Nenek, yang berdiri di samping Kakek, segera membuka pelukannya begitu Angkasa mendekat. Tubuhnya yang mungil, namun sorot matanya yang hangat menunjukkan kelembutan dan kekuatan seorang ibu sejati. Pelukannya erat, seolah ingin memeluk semua kenangan indah yang pernah ada, semua tawa dan kebahagiaan yang kini tak akan pernah kembali. Angkasa merasakan tubuh nenek yang kurus namun penuh kehangatan, namun di balik pelukan itu, ada sebuah kesedihan mendalam yang lebih dalam daripada apapun yang pernah dirasakannya.

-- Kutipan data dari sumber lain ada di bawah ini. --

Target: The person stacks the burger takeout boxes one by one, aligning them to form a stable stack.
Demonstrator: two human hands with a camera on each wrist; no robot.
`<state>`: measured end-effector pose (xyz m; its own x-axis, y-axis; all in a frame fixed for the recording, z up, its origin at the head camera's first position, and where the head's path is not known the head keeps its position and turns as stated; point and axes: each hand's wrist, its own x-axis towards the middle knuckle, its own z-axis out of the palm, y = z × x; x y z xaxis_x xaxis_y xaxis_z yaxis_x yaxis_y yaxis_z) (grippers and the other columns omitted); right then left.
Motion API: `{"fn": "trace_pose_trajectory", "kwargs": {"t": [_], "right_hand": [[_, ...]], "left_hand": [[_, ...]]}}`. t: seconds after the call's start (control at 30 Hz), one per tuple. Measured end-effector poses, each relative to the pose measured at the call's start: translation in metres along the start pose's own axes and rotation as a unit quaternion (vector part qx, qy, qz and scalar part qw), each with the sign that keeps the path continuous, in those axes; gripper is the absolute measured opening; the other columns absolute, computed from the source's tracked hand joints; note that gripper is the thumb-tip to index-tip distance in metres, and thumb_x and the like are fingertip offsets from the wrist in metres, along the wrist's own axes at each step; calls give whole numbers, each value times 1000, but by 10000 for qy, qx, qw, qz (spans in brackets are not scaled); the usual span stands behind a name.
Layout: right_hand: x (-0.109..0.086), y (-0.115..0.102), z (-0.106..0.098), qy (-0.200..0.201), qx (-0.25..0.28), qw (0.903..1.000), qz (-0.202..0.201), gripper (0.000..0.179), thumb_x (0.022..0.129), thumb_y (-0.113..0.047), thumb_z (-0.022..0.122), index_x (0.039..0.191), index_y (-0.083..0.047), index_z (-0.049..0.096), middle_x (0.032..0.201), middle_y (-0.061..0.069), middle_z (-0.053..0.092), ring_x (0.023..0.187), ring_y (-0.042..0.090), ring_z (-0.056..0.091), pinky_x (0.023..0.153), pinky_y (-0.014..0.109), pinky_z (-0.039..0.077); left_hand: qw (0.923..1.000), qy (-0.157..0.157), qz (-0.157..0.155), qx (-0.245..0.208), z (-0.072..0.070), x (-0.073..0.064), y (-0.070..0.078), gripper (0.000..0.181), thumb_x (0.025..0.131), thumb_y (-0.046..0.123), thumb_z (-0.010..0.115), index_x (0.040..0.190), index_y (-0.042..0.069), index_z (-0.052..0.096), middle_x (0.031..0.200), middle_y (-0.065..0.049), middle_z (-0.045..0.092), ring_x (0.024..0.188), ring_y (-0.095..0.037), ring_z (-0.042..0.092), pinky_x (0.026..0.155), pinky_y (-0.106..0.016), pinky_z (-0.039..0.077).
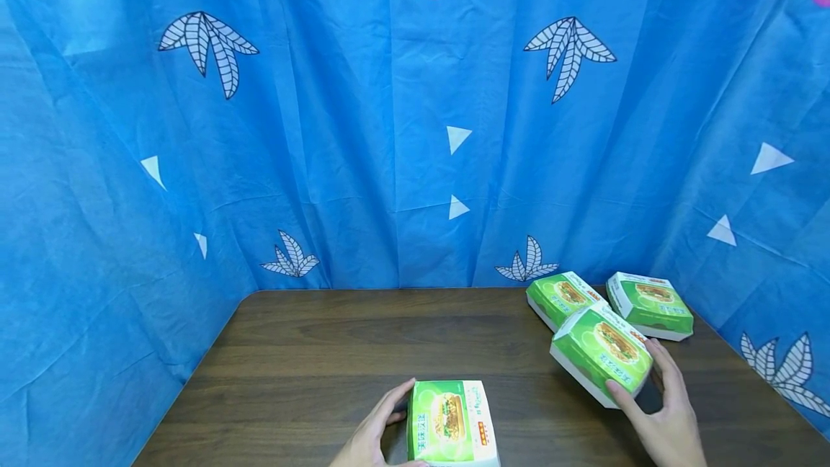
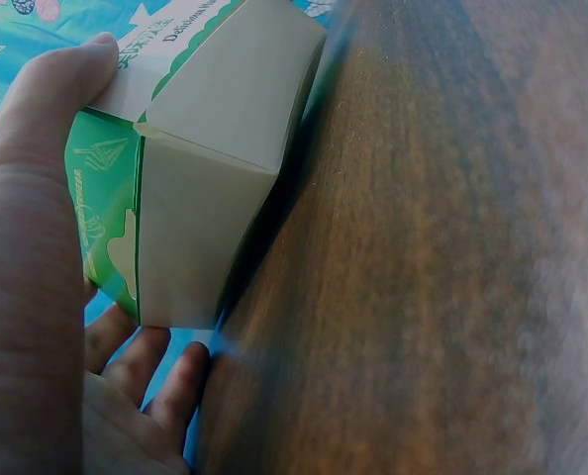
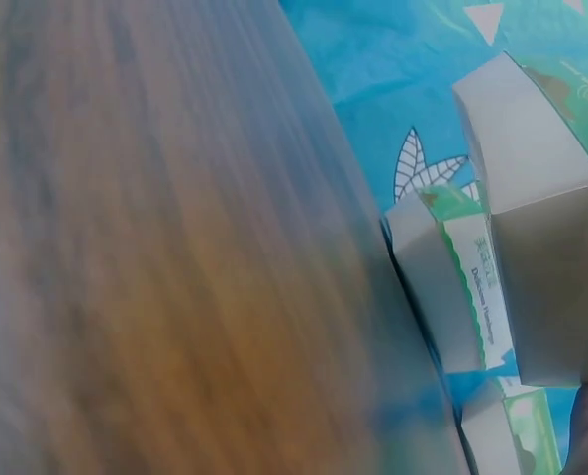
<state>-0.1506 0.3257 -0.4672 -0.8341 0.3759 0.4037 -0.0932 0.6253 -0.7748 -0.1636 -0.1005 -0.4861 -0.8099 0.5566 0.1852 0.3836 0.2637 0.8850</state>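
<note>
Surface: a dark brown wooden table, grain running left to right in the head view, far left corner rounded. In both wrist views the wood looks blurred in places.

Surroundings: blue cloth hangs in folds behind the table and along its left and right sides. Print: dark-outlined white leaf sprigs, pale triangles; pink and black drop shapes along the top of the head view.

Left hand: my left hand grips the near box, a green-and-white carton with a burger picture on top, at the front of the table, about mid-width. Thumb on the near side, fingers on the left and far side. A dark shadow runs along its lower edge; I cannot tell whether the base touches the wood.

Right hand: my right hand grasps the tilted box, same print, on the right side, thumb at its near edge, fingers at its right. The right wrist view shows it raised off the wood.

Beyond it, two more such cartons lie on the table: the back left box, partly hidden by the tilted one, and the back right box, near the right edge.
</note>
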Motion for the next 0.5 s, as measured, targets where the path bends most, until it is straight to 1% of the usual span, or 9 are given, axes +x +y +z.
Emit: {"fn": "trace_pose_trajectory", "kwargs": {"t": [0.03,0.1,0.13,0.2,0.3,0.33,0.4,0.5], "right_hand": [[-1,-1,1,-3,11,10000,-40,88,88,-26,72,155,-26,15,161,5,13,145,20,17,99,-3,14],[-2,-2,3,38,42,9999,-119,88,87,-24,73,155,-25,16,160,5,14,145,12,17,99,-3,15],[-2,-3,3,64,76,9998,-186,89,86,-22,74,155,-24,18,160,4,14,145,8,17,94,-6,14],[-3,-4,5,84,134,9994,-316,89,85,-19,74,154,-22,19,160,4,16,143,2,16,94,-7,15],[-4,-5,6,-12,140,9991,-407,88,86,-19,74,154,-23,19,159,3,16,141,-3,16,95,-6,15],[-5,-6,6,-70,121,9991,-396,88,86,-20,73,155,-25,18,160,2,15,141,-1,16,99,-4,15],[-6,-8,7,-193,45,9991,-381,88,88,-22,72,155,-28,15,160,0,13,140,-5,15,98,-5,14],[-7,-11,8,-266,80,9987,-434,88,88,-22,72,155,-27,15,160,1,14,140,-5,16,98,-4,15]], "left_hand": [[10000,12,35,15,0,0,0,90,84,23,74,154,11,19,154,-11,29,135,-4,33,101,-31,45],[10000,36,62,64,0,-1,0,90,84,23,75,154,12,20,154,-11,30,135,-3,33,100,-30,45],[9999,48,66,82,0,-1,0,90,83,24,75,154,12,20,153,-12,30,134,-2,33,100,-30,45],[9999,78,60,129,1,-1,0,90,83,25,76,154,13,21,153,-12,31,134,-2,34,99,-29,46],[9999,81,8,110,1,-1,0,91,83,25,76,154,14,21,153,-10,31,133,-3,34,99,-28,46],[9999,78,15,98,1,-1,0,91,82,24,76,154,14,21,153,-10,31,134,-3,34,99,-28,45],[9999,66,24,84,1,0,0,91,82,24,77,154,13,21,153,-9,31,134,-4,34,100,-28,45],[9999,50,78,46,0,0,0,92,83,24,76,154,12,20,154,-9,30,136,-7,34,101,-29,45]]}}
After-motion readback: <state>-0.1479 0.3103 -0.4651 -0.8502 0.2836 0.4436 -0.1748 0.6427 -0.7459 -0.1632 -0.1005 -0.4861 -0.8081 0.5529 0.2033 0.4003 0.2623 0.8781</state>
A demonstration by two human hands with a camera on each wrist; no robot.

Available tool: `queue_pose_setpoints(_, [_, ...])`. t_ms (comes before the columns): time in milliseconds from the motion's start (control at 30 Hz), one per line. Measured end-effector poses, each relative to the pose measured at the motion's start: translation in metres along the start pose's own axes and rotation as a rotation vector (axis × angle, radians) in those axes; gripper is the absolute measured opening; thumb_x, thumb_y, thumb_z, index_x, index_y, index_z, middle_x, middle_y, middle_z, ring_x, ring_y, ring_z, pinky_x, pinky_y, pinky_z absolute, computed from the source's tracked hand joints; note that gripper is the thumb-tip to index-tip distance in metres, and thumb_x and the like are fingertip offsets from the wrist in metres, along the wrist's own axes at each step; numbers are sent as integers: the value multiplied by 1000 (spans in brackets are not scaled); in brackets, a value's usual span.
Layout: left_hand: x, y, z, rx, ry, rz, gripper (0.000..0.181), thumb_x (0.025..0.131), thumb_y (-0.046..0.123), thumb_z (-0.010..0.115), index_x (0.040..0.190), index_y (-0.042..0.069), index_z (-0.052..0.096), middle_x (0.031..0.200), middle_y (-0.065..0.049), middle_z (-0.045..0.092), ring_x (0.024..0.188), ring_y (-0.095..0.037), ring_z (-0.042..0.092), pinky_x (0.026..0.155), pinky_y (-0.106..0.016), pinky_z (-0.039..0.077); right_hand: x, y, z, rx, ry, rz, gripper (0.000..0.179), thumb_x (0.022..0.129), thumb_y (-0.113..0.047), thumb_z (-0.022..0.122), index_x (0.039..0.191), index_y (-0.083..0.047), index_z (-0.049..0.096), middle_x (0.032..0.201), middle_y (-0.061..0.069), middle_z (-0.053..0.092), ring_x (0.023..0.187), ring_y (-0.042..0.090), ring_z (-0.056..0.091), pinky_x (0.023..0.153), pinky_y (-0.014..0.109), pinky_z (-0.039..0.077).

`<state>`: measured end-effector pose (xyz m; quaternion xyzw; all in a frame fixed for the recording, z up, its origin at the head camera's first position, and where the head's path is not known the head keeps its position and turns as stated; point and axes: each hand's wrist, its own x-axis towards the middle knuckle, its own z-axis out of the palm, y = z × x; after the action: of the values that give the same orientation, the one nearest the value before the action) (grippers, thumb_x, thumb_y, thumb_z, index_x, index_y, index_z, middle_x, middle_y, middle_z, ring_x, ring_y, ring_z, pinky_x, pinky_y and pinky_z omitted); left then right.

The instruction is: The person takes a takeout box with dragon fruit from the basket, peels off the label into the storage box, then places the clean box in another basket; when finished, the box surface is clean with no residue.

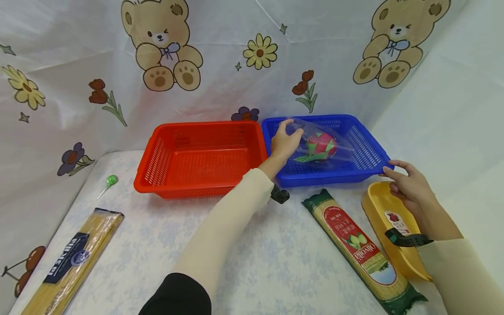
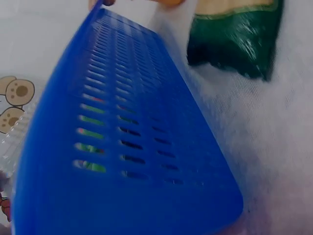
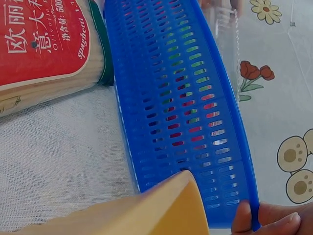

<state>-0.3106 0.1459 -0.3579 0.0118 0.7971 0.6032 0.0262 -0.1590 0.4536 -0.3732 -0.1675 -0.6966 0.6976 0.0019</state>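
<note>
In the head view my left hand (image 1: 286,141) pinches the edge of a clear plastic container or cover (image 1: 309,127), tilted over the blue basket (image 1: 315,179). A pink and green dragon fruit (image 1: 323,146) shows through the clear plastic. Whether the fruit lies inside the plastic or under it, I cannot tell. At the basket's right corner my right hand (image 1: 411,190) grips the rim between thumb and fingers. Close up, the right wrist view has the thumb and fingers (image 3: 274,218) on that rim, and pink and green show through the basket's slots.
A red basket (image 1: 204,192) stands left of the blue one. Olivoila spaghetti (image 1: 362,253) lies in front, beside a yellow tray (image 1: 409,258) under my right forearm. Another pasta pack (image 1: 75,262) and a green lollipop (image 1: 112,180) lie at the left. A printed cloth (image 1: 220,78) hangs behind.
</note>
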Motion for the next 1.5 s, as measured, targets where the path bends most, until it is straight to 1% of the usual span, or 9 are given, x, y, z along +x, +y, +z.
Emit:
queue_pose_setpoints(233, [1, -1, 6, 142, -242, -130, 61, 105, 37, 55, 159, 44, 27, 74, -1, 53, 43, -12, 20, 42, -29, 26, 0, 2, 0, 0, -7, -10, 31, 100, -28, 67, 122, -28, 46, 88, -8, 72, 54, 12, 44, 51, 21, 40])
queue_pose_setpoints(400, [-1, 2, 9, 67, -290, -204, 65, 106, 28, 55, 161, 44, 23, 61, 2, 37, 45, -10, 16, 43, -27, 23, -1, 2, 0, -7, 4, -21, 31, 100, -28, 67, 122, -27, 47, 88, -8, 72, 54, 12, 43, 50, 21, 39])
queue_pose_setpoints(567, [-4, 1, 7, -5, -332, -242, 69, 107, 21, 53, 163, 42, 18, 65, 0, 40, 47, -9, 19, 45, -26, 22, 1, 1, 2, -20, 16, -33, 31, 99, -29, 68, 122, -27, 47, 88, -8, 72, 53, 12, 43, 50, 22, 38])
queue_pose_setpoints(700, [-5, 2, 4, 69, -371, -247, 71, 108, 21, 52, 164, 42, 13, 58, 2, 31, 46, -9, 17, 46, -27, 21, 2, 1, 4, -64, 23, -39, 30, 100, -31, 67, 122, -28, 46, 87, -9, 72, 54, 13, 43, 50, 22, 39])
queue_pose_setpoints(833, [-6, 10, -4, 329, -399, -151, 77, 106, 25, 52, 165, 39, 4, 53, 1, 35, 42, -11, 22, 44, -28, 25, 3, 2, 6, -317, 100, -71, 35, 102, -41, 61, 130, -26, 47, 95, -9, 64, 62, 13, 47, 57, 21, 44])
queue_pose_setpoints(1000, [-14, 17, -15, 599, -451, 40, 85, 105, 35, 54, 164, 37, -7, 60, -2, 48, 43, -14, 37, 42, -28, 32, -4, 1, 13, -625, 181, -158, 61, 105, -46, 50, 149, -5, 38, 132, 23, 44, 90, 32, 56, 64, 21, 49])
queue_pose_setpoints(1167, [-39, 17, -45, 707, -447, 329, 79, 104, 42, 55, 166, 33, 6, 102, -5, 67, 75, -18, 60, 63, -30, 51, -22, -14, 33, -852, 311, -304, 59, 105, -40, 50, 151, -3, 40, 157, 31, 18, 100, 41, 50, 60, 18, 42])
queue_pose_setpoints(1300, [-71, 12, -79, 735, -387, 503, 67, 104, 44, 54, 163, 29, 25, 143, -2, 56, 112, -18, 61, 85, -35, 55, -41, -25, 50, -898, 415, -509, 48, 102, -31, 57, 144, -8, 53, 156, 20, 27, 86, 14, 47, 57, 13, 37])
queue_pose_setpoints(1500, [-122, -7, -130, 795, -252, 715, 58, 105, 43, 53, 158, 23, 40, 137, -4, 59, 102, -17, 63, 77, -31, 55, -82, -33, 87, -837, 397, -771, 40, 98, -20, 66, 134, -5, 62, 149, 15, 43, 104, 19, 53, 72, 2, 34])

Angkasa merasakan dadanya sesak.

Dalam pelukan nenek yang penuh kasih sayang itu, ada rasa kehilangan yang begitu dalam, seakan neneknya sudah merasakan perasaan yang ia rasakan, namun jauh lebih lama. Mereka adalah orang yang seharusnya dilindungi, bukan yang terluka oleh kehilangan lebih dulu.

Di balik pelukan yang hangat itu, Angkasa merasakan lebih dari sekadar kesedihan. Ada rasa sakit yang mendalam, sebuah kenangan akan masa lalu yang penuh dengan kebersamaan, yang kini harus mereka terima dengan penuh kepedihan. Angkasa tahu bahwa perasaan mereka tak akan pernah bisa pulih sepenuhnya. Namun, di antara kesedihan itu, ia merasa lebih dekat dengan Kakek dan Nenek, dan untuk pertama kalinya, ia merasakan betapa kuatnya mereka dalam menghadapi kenyataan yang begitu berat.

"Kalian harus kuat ya," kata Kakek dengan suara serak, namun penuh kehangatan. "Ini adalah rumah kita, tempat Bapak kalian tumbuh. Kalian bisa tinggal di sini, jangan kembali lagi ke Jakarta ya.”